■ SOURCE RECORDS
==================================================

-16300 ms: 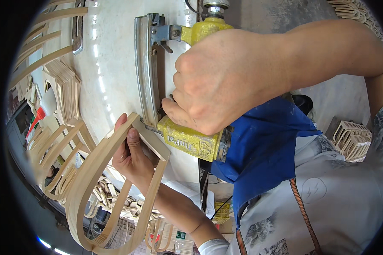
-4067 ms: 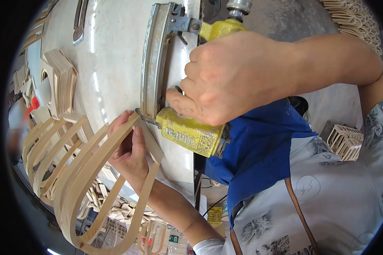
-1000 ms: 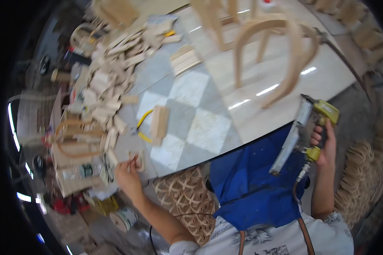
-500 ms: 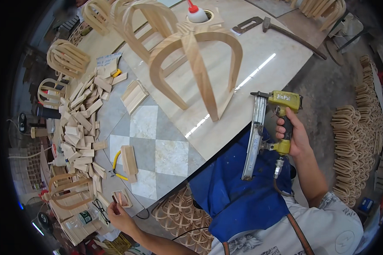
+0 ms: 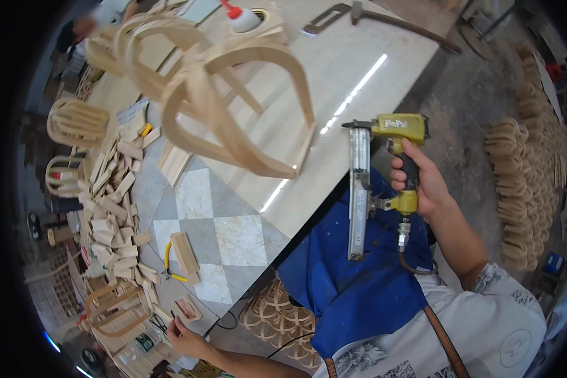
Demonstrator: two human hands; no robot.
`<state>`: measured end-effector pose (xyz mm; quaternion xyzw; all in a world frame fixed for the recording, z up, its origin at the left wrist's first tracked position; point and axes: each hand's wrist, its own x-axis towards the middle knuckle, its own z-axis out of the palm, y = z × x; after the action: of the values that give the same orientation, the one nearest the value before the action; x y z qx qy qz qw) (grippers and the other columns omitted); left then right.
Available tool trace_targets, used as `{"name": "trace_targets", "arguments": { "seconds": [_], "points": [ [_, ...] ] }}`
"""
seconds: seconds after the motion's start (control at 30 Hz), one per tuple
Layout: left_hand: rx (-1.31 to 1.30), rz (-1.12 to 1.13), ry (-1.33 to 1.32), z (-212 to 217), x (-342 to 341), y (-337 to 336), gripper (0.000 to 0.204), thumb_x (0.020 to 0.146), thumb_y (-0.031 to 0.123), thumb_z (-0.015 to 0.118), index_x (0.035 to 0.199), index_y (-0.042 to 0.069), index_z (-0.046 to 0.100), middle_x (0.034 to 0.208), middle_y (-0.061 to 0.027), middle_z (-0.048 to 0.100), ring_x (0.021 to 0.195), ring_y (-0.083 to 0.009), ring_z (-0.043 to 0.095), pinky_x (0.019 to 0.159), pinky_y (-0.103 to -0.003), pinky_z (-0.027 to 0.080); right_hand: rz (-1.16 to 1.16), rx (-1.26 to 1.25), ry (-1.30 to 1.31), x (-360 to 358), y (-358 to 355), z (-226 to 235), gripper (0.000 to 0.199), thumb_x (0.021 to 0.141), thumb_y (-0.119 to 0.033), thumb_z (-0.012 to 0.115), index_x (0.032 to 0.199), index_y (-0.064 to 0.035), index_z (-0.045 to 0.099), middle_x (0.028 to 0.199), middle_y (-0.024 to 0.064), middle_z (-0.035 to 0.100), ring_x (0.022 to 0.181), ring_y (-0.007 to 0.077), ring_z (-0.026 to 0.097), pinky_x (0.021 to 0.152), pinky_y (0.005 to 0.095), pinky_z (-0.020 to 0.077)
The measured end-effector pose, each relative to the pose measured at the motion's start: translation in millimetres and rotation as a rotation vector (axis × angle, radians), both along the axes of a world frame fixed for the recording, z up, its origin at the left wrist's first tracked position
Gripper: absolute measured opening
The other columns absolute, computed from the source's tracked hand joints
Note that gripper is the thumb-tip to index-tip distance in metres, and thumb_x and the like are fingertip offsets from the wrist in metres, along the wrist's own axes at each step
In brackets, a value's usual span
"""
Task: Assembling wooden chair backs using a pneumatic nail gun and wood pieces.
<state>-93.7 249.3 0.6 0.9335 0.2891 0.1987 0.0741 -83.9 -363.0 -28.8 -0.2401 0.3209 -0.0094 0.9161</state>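
Observation:
My right hand is wrapped round the black grip of a yellow-green pneumatic nail gun, held upright beyond the table's near edge. An air hose hangs from its lower end. My left hand is closed in a pinch at the lower left, with a small dark stick-like piece at the fingertips. Beside those fingers lies a small shallow wooden box with reddish-brown contents. Untouched by either hand, a curved pale wooden frame leans on the tabletop, slightly blurred.
A white bottle with a red cap and a hammer are at the back. Loose wooden blocks are heaped at left, near yellow-handled pliers. Bent wood pieces are stacked at right. Another person is at far left.
The whole view has shifted, moving most things leftward. The curved frame has turned and now tilts to the left. Both hands keep their hold.

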Motion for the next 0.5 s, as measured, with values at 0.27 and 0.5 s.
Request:
{"name": "trace_targets", "arguments": {
  "seconds": [0.27, 0.5],
  "points": [
    [-0.612, -0.395, -0.107, -1.7, 16.0, -163.4, 0.015, 0.103, 0.011, 0.070, 0.100, -0.004, 0.072, 0.092, -0.0081, 0.072, 0.081, -0.0126, 0.062, 0.071, -0.026, 0.051, 0.024, 0.005, 0.015, 9.6, 2.9, -2.5, 0.028, 0.103, -0.034, 0.072, 0.110, -0.0093, 0.061, 0.085, 0.0019, 0.066, 0.069, 0.0098, 0.065, 0.058, 0.0253, 0.0586],
    [-1.720, -0.800, 0.333, -0.5, 37.7, -342.2, 0.007, 0.096, 0.000, 0.075, 0.100, -0.005, 0.071, 0.091, -0.0111, 0.073, 0.076, -0.0143, 0.067, 0.069, -0.027, 0.053, 0.007, 0.032, -0.011, 5.2, -2.3, -8.0, 0.027, 0.102, -0.034, 0.073, 0.108, -0.0093, 0.063, 0.086, 0.0022, 0.067, 0.068, 0.0095, 0.065, 0.057, 0.0250, 0.0582]
  ]
}}
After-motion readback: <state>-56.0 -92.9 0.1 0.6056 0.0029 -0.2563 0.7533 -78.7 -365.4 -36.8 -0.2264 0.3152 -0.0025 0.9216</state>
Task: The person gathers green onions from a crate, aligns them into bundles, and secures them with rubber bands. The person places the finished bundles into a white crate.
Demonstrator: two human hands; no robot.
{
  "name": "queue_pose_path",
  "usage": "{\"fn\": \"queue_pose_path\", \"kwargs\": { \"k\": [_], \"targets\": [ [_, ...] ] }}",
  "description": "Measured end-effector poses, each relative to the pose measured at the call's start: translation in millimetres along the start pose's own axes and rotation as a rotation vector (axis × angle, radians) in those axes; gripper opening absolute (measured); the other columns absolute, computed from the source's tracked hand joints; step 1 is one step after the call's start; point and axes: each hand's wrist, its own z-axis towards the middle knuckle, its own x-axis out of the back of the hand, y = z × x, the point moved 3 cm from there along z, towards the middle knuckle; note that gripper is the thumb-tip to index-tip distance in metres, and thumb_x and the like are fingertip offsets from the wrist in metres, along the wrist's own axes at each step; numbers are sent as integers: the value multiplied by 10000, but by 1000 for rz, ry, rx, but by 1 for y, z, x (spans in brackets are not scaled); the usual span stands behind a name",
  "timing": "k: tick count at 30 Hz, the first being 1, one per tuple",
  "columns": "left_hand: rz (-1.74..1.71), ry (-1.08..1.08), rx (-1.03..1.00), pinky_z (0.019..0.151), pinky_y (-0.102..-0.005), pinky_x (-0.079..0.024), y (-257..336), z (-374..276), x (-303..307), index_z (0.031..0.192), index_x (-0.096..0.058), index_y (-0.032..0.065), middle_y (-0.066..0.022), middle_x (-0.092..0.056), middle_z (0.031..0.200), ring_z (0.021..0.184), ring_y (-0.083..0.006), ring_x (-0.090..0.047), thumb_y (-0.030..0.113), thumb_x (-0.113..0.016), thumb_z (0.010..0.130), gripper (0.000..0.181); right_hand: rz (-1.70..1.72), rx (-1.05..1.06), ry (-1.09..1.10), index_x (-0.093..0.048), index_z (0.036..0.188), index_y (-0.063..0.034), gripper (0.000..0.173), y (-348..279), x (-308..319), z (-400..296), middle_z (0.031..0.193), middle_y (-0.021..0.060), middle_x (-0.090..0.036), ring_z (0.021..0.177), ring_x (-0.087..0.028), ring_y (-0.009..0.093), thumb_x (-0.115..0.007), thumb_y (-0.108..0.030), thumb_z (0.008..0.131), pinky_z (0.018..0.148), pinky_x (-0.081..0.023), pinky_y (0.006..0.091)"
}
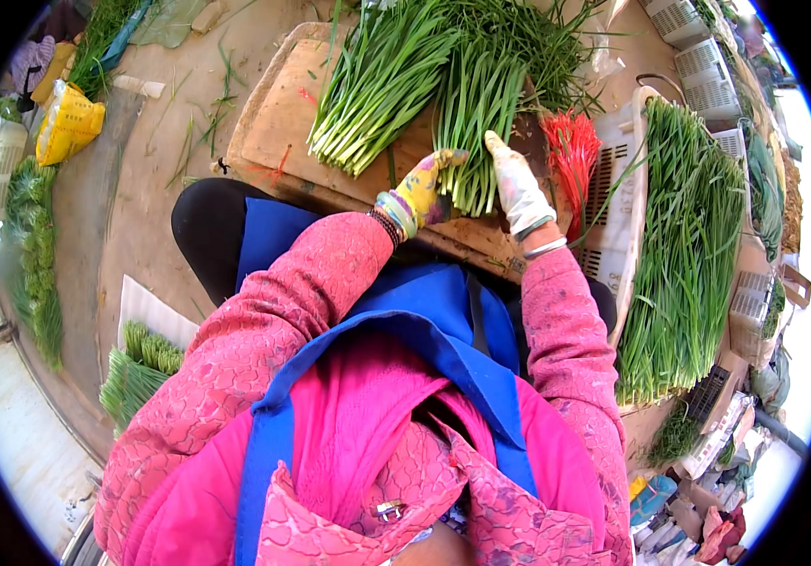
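A loose bunch of garlic chives (479,106) lies with its pale cut ends towards me. My left hand (426,189), in a yellow patterned glove, grips the left side of the stems near those ends. My right hand (518,185), in a whitish glove, holds the same bunch from the right, thumb pointing up along the stems; its other fingers are largely hidden. Left of it, a thicker pile of chives (384,92) rests on the wooden board (285,106). A bundle of red plastic ties (571,163) hangs at the board's right side.
At my right stands a white plastic crate (607,191) with a large mass of chives (688,255). More chives (554,56) lie tangled beyond the board. A yellow bag (70,124) sits far left. Tied chive bundles (150,350) lie by my left elbow.
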Motion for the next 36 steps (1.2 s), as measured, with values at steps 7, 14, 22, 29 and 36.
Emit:
{"fn": "queue_pose_path", "kwargs": {
  "k": [7,14,22,29,36],
  "targets": [
    [-304,-110,380,682,-363,-539,-20,29,16,1058,-592,49,-113,-649,994,818,-232,-647,229,-455,945,252,-133,-238,-91,-641,865,4,530,2,-6,7,662,61,-625,573,-555,217,-467,-495,918,597,-457,339],
    [448,-167,213,598,-298,-509,30,25,-19,1089,-595,3,-95,-656,859,682,-167,-616,169,-588,861,282,716,-65,-364,-491,1220,-93,482,-39,-8,-63,1129,74,-586,991,-571,221,-621,-385,858,830,-480,410],
    [1135,-112,-107,542,-296,-452,-1,25,-14,1036,-513,55,-38,-570,705,601,-177,-561,120,-605,767,291,847,16,-235,-522,1144,-43,430,-9,-4,-37,1089,99,-614,974,-592,271,-708,-243,812,877,-458,420],
    [1489,39,-129,811,-452,-481,35,-24,-62,1211,-465,7,-243,-635,960,943,-400,-600,193,-548,756,499,1017,86,-230,-563,1102,-62,340,-26,6,-43,1173,102,-597,995,-605,298,-681,-230,832,736,-535,408],
    [1458,41,-264,733,-472,-475,26,-26,-62,1166,-473,31,-228,-628,874,856,-422,-595,249,-624,745,497,1038,172,-250,-533,1162,-10,373,-40,12,-44,1172,130,-600,970,-619,252,-630,-163,836,702,-564,347]
  ]
}}
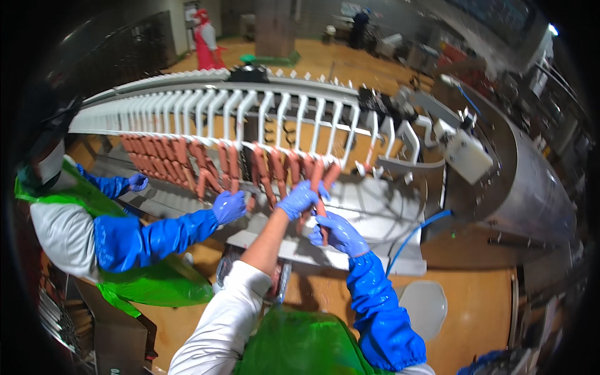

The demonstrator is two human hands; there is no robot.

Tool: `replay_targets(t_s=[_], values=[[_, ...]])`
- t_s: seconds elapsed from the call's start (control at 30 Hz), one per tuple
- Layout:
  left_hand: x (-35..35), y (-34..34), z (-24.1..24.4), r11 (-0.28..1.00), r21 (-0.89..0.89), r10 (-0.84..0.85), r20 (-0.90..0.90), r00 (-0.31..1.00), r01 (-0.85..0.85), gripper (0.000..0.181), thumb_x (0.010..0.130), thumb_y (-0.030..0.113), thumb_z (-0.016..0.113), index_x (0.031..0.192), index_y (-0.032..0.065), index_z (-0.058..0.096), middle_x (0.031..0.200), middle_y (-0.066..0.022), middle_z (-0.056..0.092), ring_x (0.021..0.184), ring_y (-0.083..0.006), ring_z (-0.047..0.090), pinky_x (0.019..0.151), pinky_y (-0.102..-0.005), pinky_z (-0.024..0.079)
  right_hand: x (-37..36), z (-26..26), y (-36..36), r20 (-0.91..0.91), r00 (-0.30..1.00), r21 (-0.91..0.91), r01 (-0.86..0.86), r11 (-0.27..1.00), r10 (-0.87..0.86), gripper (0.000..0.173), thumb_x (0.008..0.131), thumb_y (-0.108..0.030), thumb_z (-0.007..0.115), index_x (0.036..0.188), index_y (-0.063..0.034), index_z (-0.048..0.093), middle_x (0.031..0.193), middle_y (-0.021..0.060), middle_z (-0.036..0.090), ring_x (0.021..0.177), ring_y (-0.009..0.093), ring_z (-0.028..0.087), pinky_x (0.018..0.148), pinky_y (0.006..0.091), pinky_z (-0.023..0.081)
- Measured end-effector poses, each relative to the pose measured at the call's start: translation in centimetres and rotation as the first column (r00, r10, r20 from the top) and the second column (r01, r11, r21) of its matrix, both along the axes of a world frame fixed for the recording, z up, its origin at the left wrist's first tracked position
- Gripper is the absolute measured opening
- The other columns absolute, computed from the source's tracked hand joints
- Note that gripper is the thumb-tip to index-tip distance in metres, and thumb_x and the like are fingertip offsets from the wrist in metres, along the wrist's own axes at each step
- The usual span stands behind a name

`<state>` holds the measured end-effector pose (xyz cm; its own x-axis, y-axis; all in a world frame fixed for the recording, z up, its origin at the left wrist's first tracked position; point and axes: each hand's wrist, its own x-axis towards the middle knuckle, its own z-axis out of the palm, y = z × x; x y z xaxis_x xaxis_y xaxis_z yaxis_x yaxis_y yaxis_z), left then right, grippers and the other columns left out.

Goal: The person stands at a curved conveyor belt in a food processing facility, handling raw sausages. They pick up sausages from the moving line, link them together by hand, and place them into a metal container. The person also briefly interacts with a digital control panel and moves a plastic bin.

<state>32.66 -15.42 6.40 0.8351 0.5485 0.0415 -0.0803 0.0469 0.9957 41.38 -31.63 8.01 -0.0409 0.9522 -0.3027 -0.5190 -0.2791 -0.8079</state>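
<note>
My left hand (299, 198), in a blue-violet glove, is closed around a hanging strand of sausage links (317, 176), with fingertips showing past its right side. Lower on the same strand, the gloved fingers of my right hand (343, 233) curl around a link near its bottom end. The strand hangs from the right end of a row of linked sausages (226, 164). Those loops drape from the tips of white hooks (243, 110) on an overhead conveyor rail (309, 88). My right arm wears a blue sleeve cover.
On my left a co-worker in a green apron (154, 281) reaches a gloved hand (229, 207) to the sausages. A metal tray (375, 206) lies below the hooks. A blue hose (412, 232) crosses its right side, near a large steel machine (529, 187). Another person (206, 42) stands farther back.
</note>
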Motion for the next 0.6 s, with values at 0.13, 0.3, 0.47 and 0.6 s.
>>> replay_targets(t_s=[0.13, 0.3, 0.47, 0.6], values=[[-0.2, -0.9, -1.4, 0.937, 0.09, 0.327, 0.121, 0.937, -0.339, 0.023, 0.082, 0.007, 0.055, 0.102, -0.0016, 0.063, 0.1, -0.0079, 0.061, 0.096, -0.0171, 0.056, 0.087, -0.0276, 0.043, -3.1, -3.5, -2.6, 0.123, 0.962, -0.004, 0.248, 0.969, -0.245, 0.025, 0.096, -0.025, 0.049, 0.1, -0.0031, 0.06, 0.067, 0.0, 0.048, 0.055, 0.011, 0.051, 0.053, 0.025, 0.047], [-4.3, -7.6, -5.1, 0.828, 0.508, 0.332, -0.102, 0.938, -0.238, 0.028, 0.093, 0.022, 0.048, 0.094, -0.0009, 0.066, 0.083, -0.0105, 0.065, 0.081, -0.0173, 0.062, 0.077, -0.0308, 0.048, -3.8, -7.9, -3.4, 0.289, 0.82, 0.106, 0.486, 0.868, -0.494, 0.023, 0.094, -0.016, 0.043, 0.084, -0.0035, 0.059, 0.061, -0.0003, 0.046, 0.051, 0.011, 0.046, 0.052, 0.0258, 0.045], [-3.8, -9.6, -5.0, 0.983, -0.139, 0.086, -0.25, 0.965, -0.124, 0.026, 0.093, 0.017, 0.047, 0.087, -0.0036, 0.061, 0.066, -0.0063, 0.056, 0.053, -0.0129, 0.051, 0.049, -0.0281, 0.041, -5.9, -11.7, -1.5, 0.163, 0.777, 0.166, 0.586, 0.793, -0.608, 0.02, 0.092, -0.011, 0.038, 0.074, -0.0081, 0.048, 0.062, -0.0007, 0.046, 0.052, 0.009, 0.043, 0.047, 0.0241, 0.037], [-4.5, -8.1, -5.1, 0.97, -0.237, -0.014, -0.248, 0.969, -0.047, 0.027, 0.094, 0.018, 0.044, 0.084, -0.002, 0.059, 0.063, -0.0068, 0.054, 0.046, -0.014, 0.05, 0.043, -0.0287, 0.039, -7.2, -11.7, -0.6, 0.078, 0.802, 0.109, 0.584, 0.804, -0.593, 0.017, 0.089, -0.007, 0.036, 0.077, -0.0083, 0.048, 0.064, -0.0006, 0.047, 0.052, 0.009, 0.044, 0.048, 0.0241, 0.036]])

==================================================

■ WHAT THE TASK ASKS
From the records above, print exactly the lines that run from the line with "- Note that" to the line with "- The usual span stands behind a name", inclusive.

■ REPLY
- Note that gripper is the thumb-tip to index-tip distance in metres, and thumb_x and the like are fingertip offsets from the wrist in metres, along the wrist's own axes at each step
- The usual span stands behind a name

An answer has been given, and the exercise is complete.